Intervention de Luc Carvounas

Réunion du 27 mars 2015 à 9h00
Groupe de travail sur l'avenir des institutions

Luc Carvounas :

Je remercie le président Winock d'avoir aussi bien retracé les sept séances précédentes.

Peut-on vraiment parler de bicamérisme quand les réunions des commissions mixtes paritaires ne durent pas plus de quelques minutes, quand les députés de la majorité considèrent que, quoi qu'il se passe au Sénat, ils auront le dernier mot ? Si nous invoquons le bicamérisme, assumons le fait que le Sénat doit avoir son utilité, prendre la place qui lui revient.

En ce qui concerne le processus d'élaboration de la loi, voici une illustration concrète de sa lenteur. Entre le moment où le plan d'investissement pour le logement a été présenté à Alfortville par le Président de la République, accompagné de la ministre Cécile Duflot, et le début de sa mise en oeuvre, il s'est écoulé près d'un an et demi. Il y avait pourtant urgence. Peut-être ce processus mérite-t-il d'être amélioré ?

Tout le monde parle aujourd'hui de tripartisme, y compris au plus haut niveau. À tort, je n'ai de cesse de le dire : il n'y a pas de place pour le tripartisme sous la Ve République, à moins de revoir le mode de scrutin pour instaurer la proportionnelle intégrale – auquel cas ce sont plus de trois partis qui se partageront le spectre électoral. Il faudrait alors revoir le rôle démocratique et la place de chacun, car ce phénomène n'est, à mon sens, conforme ni à l'esprit de la Ve République ni à sa pratique.
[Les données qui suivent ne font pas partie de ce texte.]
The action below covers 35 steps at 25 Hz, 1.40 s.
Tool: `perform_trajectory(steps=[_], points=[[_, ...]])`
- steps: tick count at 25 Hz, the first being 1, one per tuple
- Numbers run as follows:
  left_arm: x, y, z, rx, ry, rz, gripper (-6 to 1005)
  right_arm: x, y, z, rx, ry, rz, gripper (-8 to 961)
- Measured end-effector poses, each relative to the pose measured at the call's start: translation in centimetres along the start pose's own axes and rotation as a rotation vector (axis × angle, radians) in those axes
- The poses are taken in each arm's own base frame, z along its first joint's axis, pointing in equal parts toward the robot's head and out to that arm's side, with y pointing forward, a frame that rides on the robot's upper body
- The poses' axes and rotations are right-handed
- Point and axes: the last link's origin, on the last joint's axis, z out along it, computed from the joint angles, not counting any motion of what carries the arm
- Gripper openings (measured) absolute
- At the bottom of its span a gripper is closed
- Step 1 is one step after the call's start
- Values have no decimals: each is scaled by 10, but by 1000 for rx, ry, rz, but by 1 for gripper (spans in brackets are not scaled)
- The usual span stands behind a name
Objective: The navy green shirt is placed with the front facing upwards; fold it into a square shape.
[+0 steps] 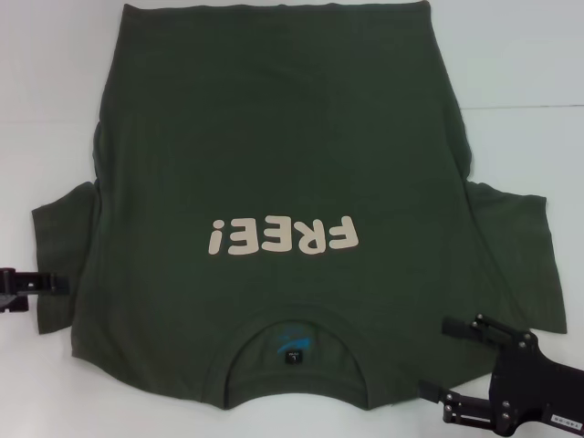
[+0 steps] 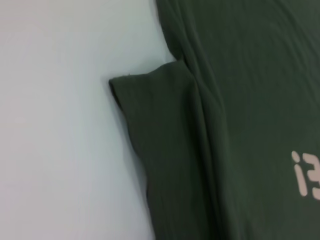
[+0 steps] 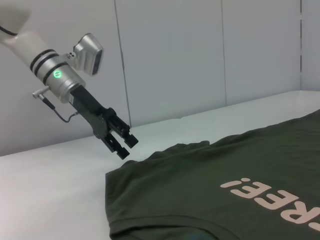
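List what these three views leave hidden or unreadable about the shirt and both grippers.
- Navy green shirt: its hem is cut off by the head view's top edge.
- Neck label: too small in the head view to read.
- Left gripper: mostly cut off by the head view's left edge; seen above the table in the right wrist view, its finger gap unclear.
- Right gripper: open by the shirt's shoulder; its arm is cut off at the bottom corner.

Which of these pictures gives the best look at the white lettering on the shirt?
The head view: the whole word shows on the shirt, upside down from there. The right wrist view cuts the print off at the edge; the left wrist view catches only its end.
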Motion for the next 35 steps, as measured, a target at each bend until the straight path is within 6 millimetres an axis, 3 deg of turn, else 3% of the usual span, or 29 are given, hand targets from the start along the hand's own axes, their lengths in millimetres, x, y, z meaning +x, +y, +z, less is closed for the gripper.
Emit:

Les rapports entre les institutions françaises et européennes appellent un travail approfondi.

Un autre sujet de réflexion est le rôle du citoyen, ses droits et ses devoirs, en lien avec la question du vote obligatoire.

Enfin, les rapports entre les élus locaux et nationaux sont à inventer. Ce qui suppose un véritable statut de l'élu, et non le simple renforcement des moyens alloués à l'élu local qu'apporte la loi Gourault-Sueur. En commission, la Direction générale des collectivités locales nous avait objecté que le statut de l'élu coûtait beaucoup trop cher : avant même que nous y pensions, la haute administration avait remisé la mesure, comme au temps de Marcel Debarge. Mais nous devrons y revenir si nous voulons des élus locaux qui font les territoires et des élus nationaux qui travaillent avec eux dans les meilleures conditions possibles.
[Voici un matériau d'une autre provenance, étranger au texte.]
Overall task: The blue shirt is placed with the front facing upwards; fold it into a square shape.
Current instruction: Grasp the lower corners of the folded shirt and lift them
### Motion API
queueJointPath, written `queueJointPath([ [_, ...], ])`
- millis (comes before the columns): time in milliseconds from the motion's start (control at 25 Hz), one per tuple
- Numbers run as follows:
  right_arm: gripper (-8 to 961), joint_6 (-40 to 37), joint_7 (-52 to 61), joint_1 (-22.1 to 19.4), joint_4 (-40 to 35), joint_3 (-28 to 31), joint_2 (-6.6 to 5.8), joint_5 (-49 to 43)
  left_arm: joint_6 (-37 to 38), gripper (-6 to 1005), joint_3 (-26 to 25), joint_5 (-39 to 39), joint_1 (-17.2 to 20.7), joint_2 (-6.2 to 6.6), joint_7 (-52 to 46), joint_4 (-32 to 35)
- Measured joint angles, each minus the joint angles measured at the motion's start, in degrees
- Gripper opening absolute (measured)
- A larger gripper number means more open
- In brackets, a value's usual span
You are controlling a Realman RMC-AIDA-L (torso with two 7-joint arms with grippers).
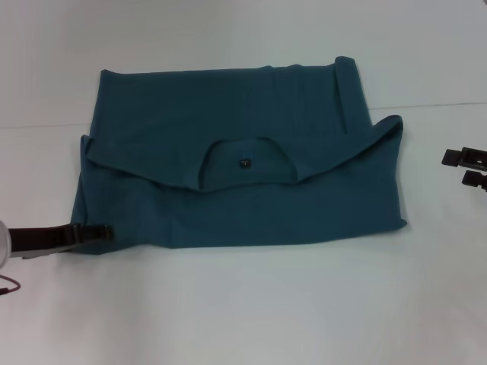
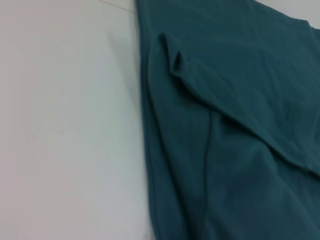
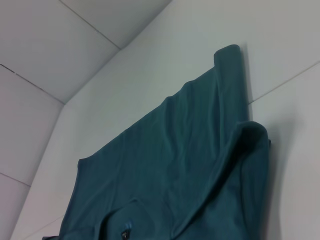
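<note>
The blue shirt (image 1: pixel 228 209) lies folded on the white table (image 1: pixel 243 312), its near part laid back over the far part. The neck opening with a small dark label (image 1: pixel 245 163) faces up at the middle. One fold stands up a little at the shirt's right edge (image 1: pixel 384 129). My left gripper (image 1: pixel 103 233) sits low at the shirt's near left corner, right at the cloth's edge. My right gripper (image 1: pixel 459 169) rests open on the bare table, clear of the shirt's right side. The left wrist view shows layered shirt folds (image 2: pixel 240 125), the right wrist view the raised fold (image 3: pixel 245 145).
A seam line (image 1: pixel 434 106) runs across the table behind the shirt. Bare white table surrounds the shirt on all sides, widest along the near edge. A thin cable (image 1: pixel 9 287) hangs by my left arm.
</note>
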Motion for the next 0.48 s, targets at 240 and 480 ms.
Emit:
queueJointPath([
  [240, 838, 0.3, 0.0, 0.0, 0.3, 0.0, 0.0, 0.0, -0.4, 919, -0.2, -0.7, -0.9, -0.18, -0.1, 0.7],
  [480, 838, 0.3, 0.0, 0.0, 0.3, 0.0, -0.04, 0.0, -1.7, 834, -0.2, -1.1, -2.5, 0.83, 0.5, 4.1],
])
Cela pose également le problème du spoil system. Pourquoi n'en va-t-il pas au niveau national comme au niveau local, où le politique dirige sans équivoque l'administration ? Lorsqu'un maire est élu, il change de directeur général des services. Lors d'un remaniement ministériel, les badges des collaborateurs sont désactivés dans l'heure ; une collègue sénatrice, ancienne ministre, m'a même raconté que l'on est venu chercher son bureau avant que deux heures se soient écoulées ! Dans ces situations, la haute administration vous montre que vous n'êtes que de passage... Cet aspect devrait être clarifié. Car c'est le politique qui fait la société et, pour cela, il a besoin d'une administration conforme à la volonté du peuple qui l'a désigné.
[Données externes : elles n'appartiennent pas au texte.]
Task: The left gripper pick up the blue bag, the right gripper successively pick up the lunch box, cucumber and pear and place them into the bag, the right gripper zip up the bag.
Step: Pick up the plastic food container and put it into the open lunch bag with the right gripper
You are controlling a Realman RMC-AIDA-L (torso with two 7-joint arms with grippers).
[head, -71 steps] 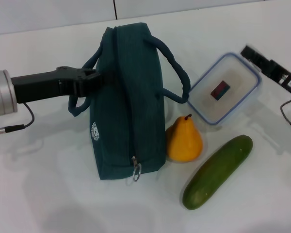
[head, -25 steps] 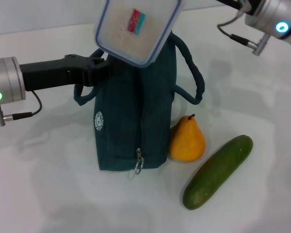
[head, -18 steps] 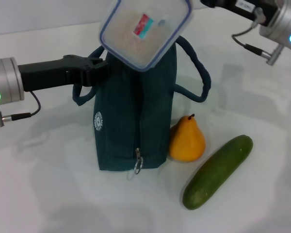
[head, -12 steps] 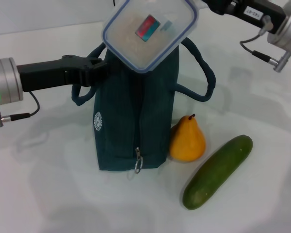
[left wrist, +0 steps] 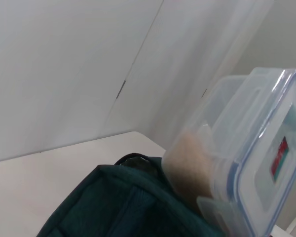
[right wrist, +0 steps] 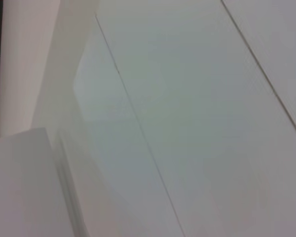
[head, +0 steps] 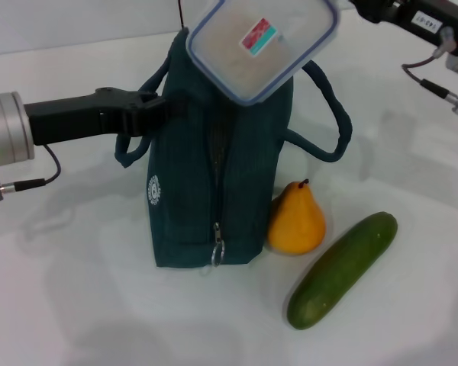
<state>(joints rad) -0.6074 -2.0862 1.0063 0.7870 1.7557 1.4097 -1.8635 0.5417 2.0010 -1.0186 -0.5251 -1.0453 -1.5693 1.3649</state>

Nous devons donc créer les conditions d'un véritable dialogue avec les élus locaux. Je ne prends pas pour référence le prétendu dialogue au terme duquel une poignée de députés se sont assis sur les décisions de la mission de préfiguration du Grand Paris, qui rassemble 84 % des élus franciliens. C'était faire peu de cas des pratiques auxquelles nous devrons bien nous habituer en vue du Parlement du non-cumul.

Dans cette perspective, nous devrons d'ailleurs nous interroger sérieusement sur les moyens dont bénéficieront les parlementaires. Le président du Sénat, Gérard Larcher, nous a annoncé des mesures qu'il estime modernes : nous aurons davantage de devoirs, c'est très bien, mais aussi moins de temps de parole dans la discussion générale. Toujours plus de devoirs, de moins en moins de droits, pas plus de moyens de travail : voilà qui n'est pas de bon augure, à moins que nous ne soyons capables de trancher sereinement ces questions.